L’analisi preventiva del DNA ci consentirà di individuare prima le persone che hanno più possibilità di ammalarsi e quindi di suggerire controlli più ravvicinati e mirati. Oggi il costo delle analisi del DNA è ancora alto, ma in un prossimo futuro quando i costi del sequenziamento scenderanno (come sta già accadendo) questo tipo di analisi potrà rientrare in una routine di prevenzione, si potrà allargare a una fascia di popolazione sempre più vasta. La sequenza del genoma entrerà nella nostra cartella clinica e potrà essere usata per la diagnosi, per la cura, per scegliere farmaci personalizzati e anche per capire come si evolverà la malattia. È questa la speranza per il futuro.
Gli sviluppi della ricerca non finiscono qui…
Le possibilità sono moltissime e così anche gli aspetti del genoma su cui si potrà indagare: da questa ricerca ne scaturiranno moltissime altre, come degli “spin off”, ognuna su un tema specifico.
Come ha lavorato il suo team in questo studio internazionale?
Tengo a precisare che in questa scoperta scientifica non c’è lo sforzo di un singolo ma di un gruppo: quello che guido è formato dai professori Francesca Antonacci, Claudia Rita Catacchio e dai dottori Ludovica Mercuri, Francesco Montinaro, Flavia Maggiolini, Alessia Daponte e Luciana De Gennaro, tutti giovani dai 26 ai 46 anni. Il nostro gruppo studia da più di vent’anni i cromosomi. Negli USA hanno delle tecnologie molto avanzate, che qui non abbiamo, anche grazie ai finanziamenti statali che in Italia ancora mancano. Noi però abbiamo portato nella ricerca la nostra expertise che è incentrata sulle duplicazioni segmentali. E il nostro contributo è stato importante. Mettere insieme competenze e capacità con la tecnologia più moderna ha reso possibile questo risultato: una sequenza completa perfetta, priva di errori, che può fare da guida per capire come il DNA cambia da persona a persona.
C’è anche un Master che a Bari porta avanti la preparazione su questi temi…
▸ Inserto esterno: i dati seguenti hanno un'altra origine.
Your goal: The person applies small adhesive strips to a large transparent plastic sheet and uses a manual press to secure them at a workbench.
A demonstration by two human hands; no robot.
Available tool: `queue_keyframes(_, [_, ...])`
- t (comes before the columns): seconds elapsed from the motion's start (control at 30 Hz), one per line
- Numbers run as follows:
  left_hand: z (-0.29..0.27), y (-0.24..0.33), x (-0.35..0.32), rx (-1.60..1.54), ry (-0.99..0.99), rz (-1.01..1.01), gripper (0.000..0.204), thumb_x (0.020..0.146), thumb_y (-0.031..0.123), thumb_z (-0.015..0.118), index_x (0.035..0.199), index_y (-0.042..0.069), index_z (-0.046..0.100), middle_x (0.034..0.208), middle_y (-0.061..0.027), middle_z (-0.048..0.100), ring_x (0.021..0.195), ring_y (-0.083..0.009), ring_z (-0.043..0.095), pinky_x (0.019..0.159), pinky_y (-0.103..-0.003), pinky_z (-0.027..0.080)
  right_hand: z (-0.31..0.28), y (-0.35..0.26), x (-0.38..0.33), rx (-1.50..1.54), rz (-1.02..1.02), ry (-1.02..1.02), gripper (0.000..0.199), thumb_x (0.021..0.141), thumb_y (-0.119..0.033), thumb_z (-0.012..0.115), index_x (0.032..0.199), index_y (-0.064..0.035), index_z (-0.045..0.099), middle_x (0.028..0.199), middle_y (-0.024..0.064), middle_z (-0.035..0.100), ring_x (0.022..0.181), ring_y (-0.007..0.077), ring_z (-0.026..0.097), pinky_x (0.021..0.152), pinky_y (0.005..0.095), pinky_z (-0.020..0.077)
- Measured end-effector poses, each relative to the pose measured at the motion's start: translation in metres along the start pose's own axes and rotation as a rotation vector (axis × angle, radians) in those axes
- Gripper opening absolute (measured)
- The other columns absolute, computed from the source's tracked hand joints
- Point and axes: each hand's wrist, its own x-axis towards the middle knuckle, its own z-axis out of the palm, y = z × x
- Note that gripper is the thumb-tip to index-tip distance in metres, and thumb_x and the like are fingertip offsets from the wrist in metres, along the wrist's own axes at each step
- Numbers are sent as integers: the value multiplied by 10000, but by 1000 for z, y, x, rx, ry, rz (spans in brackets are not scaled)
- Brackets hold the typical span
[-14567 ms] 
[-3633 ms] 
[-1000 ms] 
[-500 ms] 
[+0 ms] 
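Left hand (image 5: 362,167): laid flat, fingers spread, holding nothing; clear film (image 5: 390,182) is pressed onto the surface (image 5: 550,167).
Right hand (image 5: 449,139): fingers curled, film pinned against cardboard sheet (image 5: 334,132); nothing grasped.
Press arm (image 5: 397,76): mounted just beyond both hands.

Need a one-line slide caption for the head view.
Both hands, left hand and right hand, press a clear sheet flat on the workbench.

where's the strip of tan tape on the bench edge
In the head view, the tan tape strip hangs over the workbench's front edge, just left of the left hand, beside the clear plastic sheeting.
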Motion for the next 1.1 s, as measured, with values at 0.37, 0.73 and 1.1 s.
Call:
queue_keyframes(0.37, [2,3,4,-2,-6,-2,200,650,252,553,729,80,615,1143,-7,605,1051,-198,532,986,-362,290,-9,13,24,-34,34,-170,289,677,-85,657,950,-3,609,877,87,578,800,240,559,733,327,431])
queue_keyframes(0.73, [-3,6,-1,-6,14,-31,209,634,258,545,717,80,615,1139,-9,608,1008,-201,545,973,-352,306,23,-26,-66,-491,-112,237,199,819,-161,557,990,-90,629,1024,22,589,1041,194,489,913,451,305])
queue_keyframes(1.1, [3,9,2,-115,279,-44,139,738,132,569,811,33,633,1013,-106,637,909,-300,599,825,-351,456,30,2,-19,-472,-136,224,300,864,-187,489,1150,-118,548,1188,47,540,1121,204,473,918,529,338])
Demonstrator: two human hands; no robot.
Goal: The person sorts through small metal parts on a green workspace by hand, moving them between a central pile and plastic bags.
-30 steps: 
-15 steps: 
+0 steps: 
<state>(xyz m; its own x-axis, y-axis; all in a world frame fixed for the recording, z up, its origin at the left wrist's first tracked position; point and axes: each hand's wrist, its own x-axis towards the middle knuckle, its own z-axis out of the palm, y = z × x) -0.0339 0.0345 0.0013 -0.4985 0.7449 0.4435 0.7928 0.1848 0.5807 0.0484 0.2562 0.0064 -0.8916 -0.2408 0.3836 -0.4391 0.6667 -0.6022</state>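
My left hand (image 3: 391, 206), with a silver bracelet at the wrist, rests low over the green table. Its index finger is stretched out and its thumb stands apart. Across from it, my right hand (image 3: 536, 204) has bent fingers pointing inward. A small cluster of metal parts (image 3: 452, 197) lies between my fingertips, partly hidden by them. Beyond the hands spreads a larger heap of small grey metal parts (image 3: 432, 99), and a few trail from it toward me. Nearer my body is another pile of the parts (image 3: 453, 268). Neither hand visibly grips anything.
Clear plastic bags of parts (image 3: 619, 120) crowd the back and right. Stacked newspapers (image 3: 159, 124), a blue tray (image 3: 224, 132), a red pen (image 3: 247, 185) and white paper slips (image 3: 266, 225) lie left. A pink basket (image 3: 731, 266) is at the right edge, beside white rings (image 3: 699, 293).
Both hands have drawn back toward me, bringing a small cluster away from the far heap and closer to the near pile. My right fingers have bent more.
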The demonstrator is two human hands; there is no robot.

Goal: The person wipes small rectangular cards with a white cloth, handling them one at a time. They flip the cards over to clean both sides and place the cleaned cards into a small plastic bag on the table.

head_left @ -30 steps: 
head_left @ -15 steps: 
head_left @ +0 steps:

Certo: il Master in Citogenetica, una scuola di formazione altamente professionalizzante. Un master in secondo livello che unisce genetica e biologia, in collaborazione, fra l’altro, con il Policlinico e il Dipartimento materno-infantile dell’Ospedale di Venere di Bari. Un corso che insegna a professionalità già formate (biologi, biotecnologi e medici) che vogliono specializzarsi nello studio dei cromosomi, nella citogentica clinica, e che nel Sud Italia si può considerare ancora unico. Formarsi su questi temi lavorando in ambito ospedaliero richiede molti anni: il master accorcia di molto i tempi e dà competenze specifiche. Ci sono anche borse di studio con il supporto di alcune aziende per chi vuole iscriversi al Master ma non ha le possibilità economiche».
Questo successo anche italiano può essere una spinta per i giovani ricercatori di casa nostra?
Il messaggio che deve passare è che vale la pena di mettere impegno e passione in quello che si studia. E che bisogna avere anche il desiderio di muoversi, vedere quello che c’è fuori, in altri Paesi, come è successo a me già durante la mia prima esperienza in Inghilterra, quando ancora conoscevo pochissimo l’inglese. Oggi lavoro fra Bari e Washington. Si può andare all’estero, investendo tempo ed energia, senza paura, mettersi in gioco e poi tornare in Italia dopo aver creato dei ponti, delle connessioni utilissime con realtà diverse.